The program not only provides a structured environment to new women golfers, but also a supportive community where women starting out in golf can feel welcome and included.

“A lot of gents will come in and sign up on their own,” McLure said. “Whereas ladies don’t tend to do that as they join in groups or with a friend.”

With so many members at Prestwick St. Cuthbert, there is always someone to play golf with. However, for ladies, choosing to play in a group with men instead of an all-female group is not something one sees often. Even sitting in the clubhouse, men talk amongst themselves and just 20 feet away, the ladies eat lunch together.

“I don’t see them mixing as much as we would probably like,” McLure said.

McLure played golf at Black Hawk College in Moline, Illinois, getting to experience American golf courses and the culture there as well. He noted that he saw more women and men playing together as families than they do in Scotland.

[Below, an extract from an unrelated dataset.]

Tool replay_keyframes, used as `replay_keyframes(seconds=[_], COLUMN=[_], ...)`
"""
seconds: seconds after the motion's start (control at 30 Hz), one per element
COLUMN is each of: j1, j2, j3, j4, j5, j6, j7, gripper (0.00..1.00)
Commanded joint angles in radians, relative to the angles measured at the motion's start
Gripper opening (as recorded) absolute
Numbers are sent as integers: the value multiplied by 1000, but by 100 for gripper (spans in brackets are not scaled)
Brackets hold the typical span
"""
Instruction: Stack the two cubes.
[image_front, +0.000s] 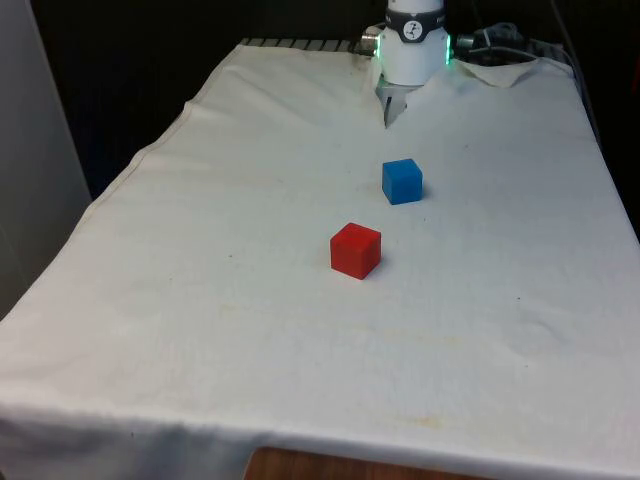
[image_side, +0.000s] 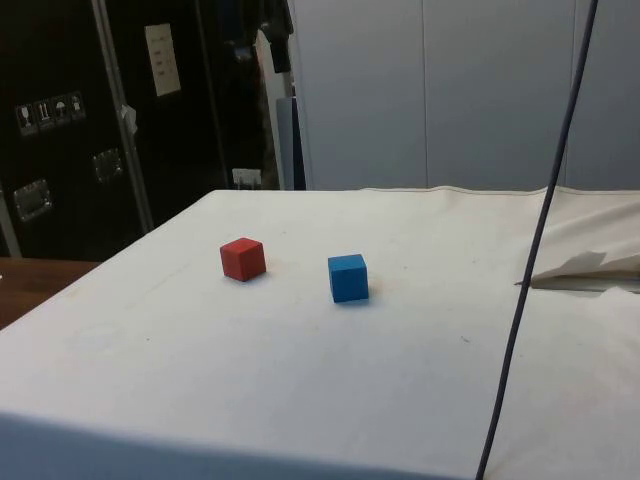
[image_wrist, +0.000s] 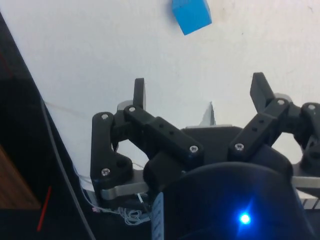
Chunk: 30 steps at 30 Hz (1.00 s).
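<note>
Tool (image_wrist: 199, 90) spread wide, red cube (image_front: 356, 249) near blue cube (image_front: 402, 181), apart, mid-cloth

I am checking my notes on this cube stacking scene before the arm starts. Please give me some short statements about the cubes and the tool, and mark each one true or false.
1. The red cube is stacked on the blue cube. False: both sit on the white cloth, apart from each other.
2. The blue cube is nearer to the robot base than the red cube. True.
3. The tool is open and holds nothing. True.
4. The tool's fingers are touching the blue cube. False: in the wrist view the blue cube lies well clear of them.
5. In the side view, the red cube is left of the blue one. True.
</note>
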Motion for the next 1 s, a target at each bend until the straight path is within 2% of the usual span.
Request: replay_keyframes(seconds=[0.0, 0.03, 0.3, 0.33, 0.57, 0.6, 0.63, 0.87, 0.9, 0.97], j1=[0, 0, 1, 0, 2, 0, 3, 3, 0, 4], j2=[0, 1, 8, 8, 3, 8, 2, -4, 3, -6], j3=[0, 0, 6, 6, 15, 14, 17, 34, 33, 40], j4=[-6, -1, -18, -16, -30, -23, -31, -49, -39, -57], j5=[4, 0, 4, 0, -6, -1, -7, -26, -14, -35], j6=[15, 2, 51, 41, 89, 73, 93, 144, 125, 163], j7=[13, 6, 78, 71, 128, 114, 133, 171, 157, 181], gripper=[100, 100, 100, 100, 100, 100, 100, 100, 100, 100])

In America, where 23% of golfers are women, it’s quite common to see a wife and husband playing together, even sometimes with their children. It’s different in Scotland.

“I think there (American) families just socialize more,” McLure said. “Whereas over here it’s just basically one goes to one thing, and one goes to another.”

“Maybe they don’t like each other, I don’t know,” McLure joked.

However back at North Berwick, McBride noticed the dynamic is changing to having more families out on the course.

“Grandparents are more immersed in golf,” McBride said. “I’d think kids are getting into golf from their grandparents more so than their parents, we see that here.”

“It has the potential to be a family activity,” McBride said. “Golf is a great sport. We are so blessed in Scotland and it’s so accessible.”

The changing atmosphere in golf at North Berwick, Prestwick St. Cuthbert and even St. Andrews all signal progress. The next step may be changing attitudes toward women in golf – for good.

“What’s the difference that’s going to make the difference?” McBride said. “I don’t know the answer to that question, but I think somebody out there does and there has to be a fundamental shift change or else we will be having the same conversation.”

Trangmar also wonders if, one day, she might sit at the same table overlooking the Old Course’s 18th green and see a new view –– one where women are more present throughout the course, in the clubhouse and on the links with other women or with men.

“Women who play on the Old (Course) is probably in proportion to the amount of women who play at the moment,” Trangmar said. “We are slowly progressing into the 21st century.”